Aim of the exercise: Your answer must repeat the full listing, line for line.

Source material:
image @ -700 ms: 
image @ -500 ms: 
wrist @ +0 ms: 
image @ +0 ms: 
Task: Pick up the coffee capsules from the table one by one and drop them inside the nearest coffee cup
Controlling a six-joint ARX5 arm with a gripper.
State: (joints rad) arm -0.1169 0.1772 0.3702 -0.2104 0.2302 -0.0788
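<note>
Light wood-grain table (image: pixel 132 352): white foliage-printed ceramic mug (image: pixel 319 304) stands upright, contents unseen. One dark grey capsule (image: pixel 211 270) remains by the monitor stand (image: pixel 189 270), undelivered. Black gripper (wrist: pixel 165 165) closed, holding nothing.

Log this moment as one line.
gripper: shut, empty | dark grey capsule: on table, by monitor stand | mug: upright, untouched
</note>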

Answer to this exercise:
image @ -700 ms: 
image @ -500 ms: 
wrist @ +0 ms: 
image @ +0 ms: 
Task: Pick up the coffee capsules from the table one by one and drop them inside the nearest coffee cup
Controlling a six-joint ARX5 arm with a gripper.
State: (joints rad) arm -0.1169 0.1772 0.3702 -0.2104 0.2302 -0.0788
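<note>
Light wood-grain table (image: pixel 132 352): white foliage-printed ceramic mug (image: pixel 319 304) stands upright, contents unseen. One dark grey capsule (image: pixel 211 270) remains by the monitor stand (image: pixel 189 270), undelivered. Black gripper (wrist: pixel 165 165) closed, holding nothing.

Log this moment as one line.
gripper: shut, empty | dark grey capsule: on table, by monitor stand | mug: upright, untouched
</note>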

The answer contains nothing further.